:: EXERCISE ::
Which lines in the records below contain the word "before"? Return each of them.

:: Dataset items ::

• • • • •

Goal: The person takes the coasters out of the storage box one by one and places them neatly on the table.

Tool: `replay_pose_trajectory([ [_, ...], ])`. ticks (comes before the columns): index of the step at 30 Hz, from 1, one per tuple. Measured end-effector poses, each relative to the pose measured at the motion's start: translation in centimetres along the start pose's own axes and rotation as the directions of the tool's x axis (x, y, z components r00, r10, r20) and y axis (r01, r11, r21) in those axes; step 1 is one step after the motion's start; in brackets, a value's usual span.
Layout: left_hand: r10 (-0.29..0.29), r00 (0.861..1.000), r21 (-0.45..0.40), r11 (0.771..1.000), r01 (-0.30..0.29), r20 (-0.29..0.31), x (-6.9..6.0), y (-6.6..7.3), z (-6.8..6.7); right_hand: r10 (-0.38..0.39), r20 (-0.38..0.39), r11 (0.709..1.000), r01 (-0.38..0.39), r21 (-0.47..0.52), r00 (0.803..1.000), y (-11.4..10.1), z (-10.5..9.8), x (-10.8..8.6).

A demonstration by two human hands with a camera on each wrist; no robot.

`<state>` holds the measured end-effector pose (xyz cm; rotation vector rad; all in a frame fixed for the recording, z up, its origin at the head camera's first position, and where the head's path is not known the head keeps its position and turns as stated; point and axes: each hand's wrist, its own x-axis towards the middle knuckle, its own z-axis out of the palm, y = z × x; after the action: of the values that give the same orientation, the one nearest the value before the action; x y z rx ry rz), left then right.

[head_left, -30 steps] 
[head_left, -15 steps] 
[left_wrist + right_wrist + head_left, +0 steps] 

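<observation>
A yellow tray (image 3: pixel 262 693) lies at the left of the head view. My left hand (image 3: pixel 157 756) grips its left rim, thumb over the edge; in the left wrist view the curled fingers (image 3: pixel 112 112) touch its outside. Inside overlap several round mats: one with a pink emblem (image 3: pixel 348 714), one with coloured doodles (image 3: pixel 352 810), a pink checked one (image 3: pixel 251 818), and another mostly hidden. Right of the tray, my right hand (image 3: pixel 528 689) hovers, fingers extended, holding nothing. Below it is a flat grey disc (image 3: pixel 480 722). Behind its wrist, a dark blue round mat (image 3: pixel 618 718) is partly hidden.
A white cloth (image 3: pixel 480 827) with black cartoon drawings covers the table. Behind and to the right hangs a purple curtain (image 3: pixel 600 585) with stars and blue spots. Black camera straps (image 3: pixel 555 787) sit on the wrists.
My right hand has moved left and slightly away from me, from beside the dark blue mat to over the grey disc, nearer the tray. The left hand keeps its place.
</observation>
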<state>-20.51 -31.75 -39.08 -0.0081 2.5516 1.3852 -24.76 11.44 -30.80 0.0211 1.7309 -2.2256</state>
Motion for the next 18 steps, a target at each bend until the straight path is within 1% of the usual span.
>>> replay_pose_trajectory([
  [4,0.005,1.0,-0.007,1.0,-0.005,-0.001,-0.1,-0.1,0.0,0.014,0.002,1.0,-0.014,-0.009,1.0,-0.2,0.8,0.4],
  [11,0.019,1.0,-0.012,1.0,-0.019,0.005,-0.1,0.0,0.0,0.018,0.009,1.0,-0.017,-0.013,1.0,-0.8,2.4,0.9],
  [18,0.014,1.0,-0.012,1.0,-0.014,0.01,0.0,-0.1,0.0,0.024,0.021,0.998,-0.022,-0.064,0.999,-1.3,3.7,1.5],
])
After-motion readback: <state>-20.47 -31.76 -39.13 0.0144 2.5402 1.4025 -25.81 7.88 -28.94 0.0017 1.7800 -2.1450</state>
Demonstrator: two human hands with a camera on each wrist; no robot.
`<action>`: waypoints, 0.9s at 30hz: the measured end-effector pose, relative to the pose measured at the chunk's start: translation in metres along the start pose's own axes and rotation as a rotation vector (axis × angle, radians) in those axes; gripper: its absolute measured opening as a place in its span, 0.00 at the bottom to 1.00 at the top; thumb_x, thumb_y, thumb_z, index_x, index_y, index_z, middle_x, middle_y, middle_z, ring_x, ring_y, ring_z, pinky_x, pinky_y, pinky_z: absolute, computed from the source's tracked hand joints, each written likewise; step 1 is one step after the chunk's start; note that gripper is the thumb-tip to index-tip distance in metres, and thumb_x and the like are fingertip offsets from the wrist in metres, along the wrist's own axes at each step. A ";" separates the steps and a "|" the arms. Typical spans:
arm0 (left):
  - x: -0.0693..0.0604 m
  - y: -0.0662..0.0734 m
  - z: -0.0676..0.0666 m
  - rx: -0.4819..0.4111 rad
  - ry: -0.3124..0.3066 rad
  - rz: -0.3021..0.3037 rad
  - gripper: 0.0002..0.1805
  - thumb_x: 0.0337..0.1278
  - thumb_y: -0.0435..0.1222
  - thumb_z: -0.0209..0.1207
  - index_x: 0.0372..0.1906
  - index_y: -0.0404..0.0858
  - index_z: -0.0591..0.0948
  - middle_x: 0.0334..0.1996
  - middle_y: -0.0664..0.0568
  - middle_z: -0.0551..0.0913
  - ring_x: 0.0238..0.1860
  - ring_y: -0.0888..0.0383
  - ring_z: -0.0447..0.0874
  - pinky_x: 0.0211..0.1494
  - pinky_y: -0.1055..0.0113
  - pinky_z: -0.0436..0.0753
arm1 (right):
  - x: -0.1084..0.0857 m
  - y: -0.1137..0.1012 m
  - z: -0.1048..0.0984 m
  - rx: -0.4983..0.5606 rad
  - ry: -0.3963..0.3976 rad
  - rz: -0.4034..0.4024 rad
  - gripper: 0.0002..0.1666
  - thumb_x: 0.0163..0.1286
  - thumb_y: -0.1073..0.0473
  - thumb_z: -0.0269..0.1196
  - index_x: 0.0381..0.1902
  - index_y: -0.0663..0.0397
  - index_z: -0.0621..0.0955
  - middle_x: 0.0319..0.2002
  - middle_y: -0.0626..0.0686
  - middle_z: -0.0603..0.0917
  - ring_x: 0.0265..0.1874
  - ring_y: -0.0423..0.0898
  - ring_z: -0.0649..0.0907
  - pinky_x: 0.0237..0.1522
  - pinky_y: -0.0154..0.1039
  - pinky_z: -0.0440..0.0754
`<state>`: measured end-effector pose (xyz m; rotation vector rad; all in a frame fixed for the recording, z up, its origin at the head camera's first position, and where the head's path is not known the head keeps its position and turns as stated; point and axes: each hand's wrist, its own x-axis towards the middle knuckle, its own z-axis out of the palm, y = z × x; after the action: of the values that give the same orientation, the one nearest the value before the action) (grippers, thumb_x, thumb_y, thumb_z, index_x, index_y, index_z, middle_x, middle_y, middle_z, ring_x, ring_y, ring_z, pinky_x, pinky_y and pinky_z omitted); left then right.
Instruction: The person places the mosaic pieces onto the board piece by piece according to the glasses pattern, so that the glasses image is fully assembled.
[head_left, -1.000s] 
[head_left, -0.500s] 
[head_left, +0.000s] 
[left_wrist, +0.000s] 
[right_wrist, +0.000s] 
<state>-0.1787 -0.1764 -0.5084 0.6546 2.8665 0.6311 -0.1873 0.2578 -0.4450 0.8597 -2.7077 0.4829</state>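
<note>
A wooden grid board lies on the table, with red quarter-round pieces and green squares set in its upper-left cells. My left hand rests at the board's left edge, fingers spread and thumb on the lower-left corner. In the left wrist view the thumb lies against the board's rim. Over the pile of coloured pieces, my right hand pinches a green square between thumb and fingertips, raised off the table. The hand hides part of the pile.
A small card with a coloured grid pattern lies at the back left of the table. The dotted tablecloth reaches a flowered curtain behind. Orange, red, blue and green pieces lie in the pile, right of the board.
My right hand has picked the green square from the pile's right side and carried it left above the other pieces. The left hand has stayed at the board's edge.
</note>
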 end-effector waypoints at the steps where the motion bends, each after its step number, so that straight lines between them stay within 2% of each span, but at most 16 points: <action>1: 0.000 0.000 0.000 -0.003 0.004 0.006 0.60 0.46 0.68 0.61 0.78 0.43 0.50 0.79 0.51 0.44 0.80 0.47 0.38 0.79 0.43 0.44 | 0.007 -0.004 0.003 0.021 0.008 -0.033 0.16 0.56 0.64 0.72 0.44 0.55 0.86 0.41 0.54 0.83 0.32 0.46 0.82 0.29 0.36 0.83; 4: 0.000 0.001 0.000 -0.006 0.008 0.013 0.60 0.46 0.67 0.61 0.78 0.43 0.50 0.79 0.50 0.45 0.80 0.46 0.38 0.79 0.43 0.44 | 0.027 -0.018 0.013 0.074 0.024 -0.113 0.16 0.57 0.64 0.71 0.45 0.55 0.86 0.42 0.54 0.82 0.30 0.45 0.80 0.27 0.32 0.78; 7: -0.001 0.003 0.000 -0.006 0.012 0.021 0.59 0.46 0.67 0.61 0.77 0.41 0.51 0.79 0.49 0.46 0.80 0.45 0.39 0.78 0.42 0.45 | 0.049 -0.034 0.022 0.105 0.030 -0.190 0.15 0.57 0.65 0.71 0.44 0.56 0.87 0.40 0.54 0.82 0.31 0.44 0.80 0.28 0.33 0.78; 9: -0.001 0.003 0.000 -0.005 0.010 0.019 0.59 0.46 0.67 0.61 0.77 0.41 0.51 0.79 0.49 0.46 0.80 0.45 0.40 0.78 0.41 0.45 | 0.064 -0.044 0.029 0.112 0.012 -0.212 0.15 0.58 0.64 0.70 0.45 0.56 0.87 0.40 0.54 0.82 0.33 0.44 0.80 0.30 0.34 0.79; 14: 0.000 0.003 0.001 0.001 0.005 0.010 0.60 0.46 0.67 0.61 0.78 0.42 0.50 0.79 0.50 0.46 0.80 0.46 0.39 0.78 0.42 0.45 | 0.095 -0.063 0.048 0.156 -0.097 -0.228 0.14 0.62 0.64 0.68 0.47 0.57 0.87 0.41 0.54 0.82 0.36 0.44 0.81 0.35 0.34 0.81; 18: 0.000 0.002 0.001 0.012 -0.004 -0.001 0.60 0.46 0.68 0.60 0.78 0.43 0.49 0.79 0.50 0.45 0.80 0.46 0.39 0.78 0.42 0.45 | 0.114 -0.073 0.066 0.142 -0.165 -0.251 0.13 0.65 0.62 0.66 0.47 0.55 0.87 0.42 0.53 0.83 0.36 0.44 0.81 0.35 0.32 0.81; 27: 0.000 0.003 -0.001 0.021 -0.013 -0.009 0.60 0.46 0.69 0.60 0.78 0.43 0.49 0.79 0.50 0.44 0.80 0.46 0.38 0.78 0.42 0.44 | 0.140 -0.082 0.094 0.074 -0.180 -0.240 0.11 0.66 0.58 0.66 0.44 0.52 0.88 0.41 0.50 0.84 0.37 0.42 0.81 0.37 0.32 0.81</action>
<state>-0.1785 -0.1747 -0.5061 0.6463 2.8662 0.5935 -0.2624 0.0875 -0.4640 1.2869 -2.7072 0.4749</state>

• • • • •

:: WORKED SOLUTION ::
Tool: `replay_pose_trajectory([ [_, ...], ])`. ticks (comes before the columns): index of the step at 30 Hz, from 1, one per tuple. Measured end-effector poses, each relative to the pose measured at the motion's start: translation in centimetres along the start pose's own axes and rotation as the directions of the tool's x axis (x, y, z components r00, r10, r20) and y axis (r01, r11, r21) in those axes; step 1 is one step after the motion's start; in brackets, a value's usual span.
`<state>` holds the measured end-effector pose (xyz cm; rotation vector rad; all in a frame fixed for the recording, z up, its origin at the head camera's first position, and where the head's path is not known the head keeps its position and turns as stated; point and axes: each hand's wrist, its own x-axis towards the middle knuckle, its own z-axis out of the palm, y = z × x; after the action: of the values that give the same orientation, the one nearest the value before the action; x y z rx ry rz), left then right.
`<state>`: measured end-effector pose (xyz m; rotation vector rad; all in a frame fixed for the recording, z up, its origin at the head camera's first position, and where the head's path is not known the head keeps its position and turns as stated; point and axes: each hand's wrist, its own x-axis towards the middle knuckle, its own z-axis out of the palm, y = z × x; after the action: of the values that give the same orientation, the one nearest the value before the action) (grippers, thumb_x, thumb_y, thumb_z, index_x, index_y, index_z, middle_x, middle_y, middle_z, ring_x, ring_y, ring_z, pinky_x, pinky_y and pinky_z omitted); left then right.

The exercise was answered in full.